→ ASSIGNED TASK: Give back only the lines from the one with "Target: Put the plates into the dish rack" through the last line of the data, exactly as they appear.

→ DATA PROVIDED:
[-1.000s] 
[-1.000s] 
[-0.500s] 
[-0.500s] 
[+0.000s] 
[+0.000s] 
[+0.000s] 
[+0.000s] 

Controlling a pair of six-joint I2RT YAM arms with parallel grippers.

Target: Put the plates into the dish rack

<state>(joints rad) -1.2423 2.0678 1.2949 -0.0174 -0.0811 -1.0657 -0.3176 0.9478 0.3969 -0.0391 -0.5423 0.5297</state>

→ ANSWER AREA:
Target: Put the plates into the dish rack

<state>(joints rad) -1.2423 2.0678 1.2949 -0.0174 -0.0811 -1.0657 -0.3176 0.9478 0.3969 -0.0391 -0.5423 0.5297</state>

The response is now done.